## Task statement
Your answer must consist of exactly the lines below, starting with the line with "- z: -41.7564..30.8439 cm" and going on through the line with "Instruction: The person", and nothing else.

## Data below
☆ ☆ ☆ ☆ ☆
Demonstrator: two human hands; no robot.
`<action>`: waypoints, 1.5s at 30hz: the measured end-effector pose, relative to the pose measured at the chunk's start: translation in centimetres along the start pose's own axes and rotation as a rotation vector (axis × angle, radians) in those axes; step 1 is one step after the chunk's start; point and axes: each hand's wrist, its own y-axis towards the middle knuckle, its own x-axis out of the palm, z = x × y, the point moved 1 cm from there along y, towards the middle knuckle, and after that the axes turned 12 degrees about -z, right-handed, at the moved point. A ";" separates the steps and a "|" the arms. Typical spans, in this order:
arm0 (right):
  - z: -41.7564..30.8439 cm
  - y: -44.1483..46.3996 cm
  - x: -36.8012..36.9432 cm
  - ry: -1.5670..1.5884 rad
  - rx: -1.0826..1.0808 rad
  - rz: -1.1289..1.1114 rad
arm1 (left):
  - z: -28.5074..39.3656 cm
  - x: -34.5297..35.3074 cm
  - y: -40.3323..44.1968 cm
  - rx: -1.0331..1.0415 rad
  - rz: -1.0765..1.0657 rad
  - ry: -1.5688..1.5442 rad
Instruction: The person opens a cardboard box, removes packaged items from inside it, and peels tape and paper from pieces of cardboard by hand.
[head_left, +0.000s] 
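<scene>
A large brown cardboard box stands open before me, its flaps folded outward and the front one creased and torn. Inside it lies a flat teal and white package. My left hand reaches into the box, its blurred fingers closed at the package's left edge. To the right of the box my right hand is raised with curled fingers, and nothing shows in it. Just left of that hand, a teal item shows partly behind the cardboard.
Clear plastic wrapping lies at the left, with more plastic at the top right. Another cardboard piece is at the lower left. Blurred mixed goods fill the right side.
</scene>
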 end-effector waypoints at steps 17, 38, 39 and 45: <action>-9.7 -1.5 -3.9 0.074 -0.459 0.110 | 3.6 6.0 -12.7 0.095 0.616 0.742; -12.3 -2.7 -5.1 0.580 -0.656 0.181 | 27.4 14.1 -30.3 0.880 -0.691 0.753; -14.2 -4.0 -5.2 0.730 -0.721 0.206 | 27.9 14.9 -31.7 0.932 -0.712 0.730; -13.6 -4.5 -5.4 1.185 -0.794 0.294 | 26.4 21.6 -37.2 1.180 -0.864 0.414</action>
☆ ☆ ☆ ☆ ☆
## Task result
  - z: -41.7564..30.8439 cm
  - y: -44.1483..46.3996 cm
  - x: -36.8012..36.9432 cm
  - ry: -1.5670..1.5884 rad
  - rx: -1.0826..1.0808 rad
  - rz: -1.1289..1.1114 rad
arm1 (left):
  - z: -28.5074..39.3656 cm
  - x: -34.5297..35.3074 cm
  - y: -40.3323..44.1968 cm
  - rx: -1.0331..1.0415 rad
  - rz: -1.0765..1.0657 rad
  - ry: -1.5688..1.5442 rad
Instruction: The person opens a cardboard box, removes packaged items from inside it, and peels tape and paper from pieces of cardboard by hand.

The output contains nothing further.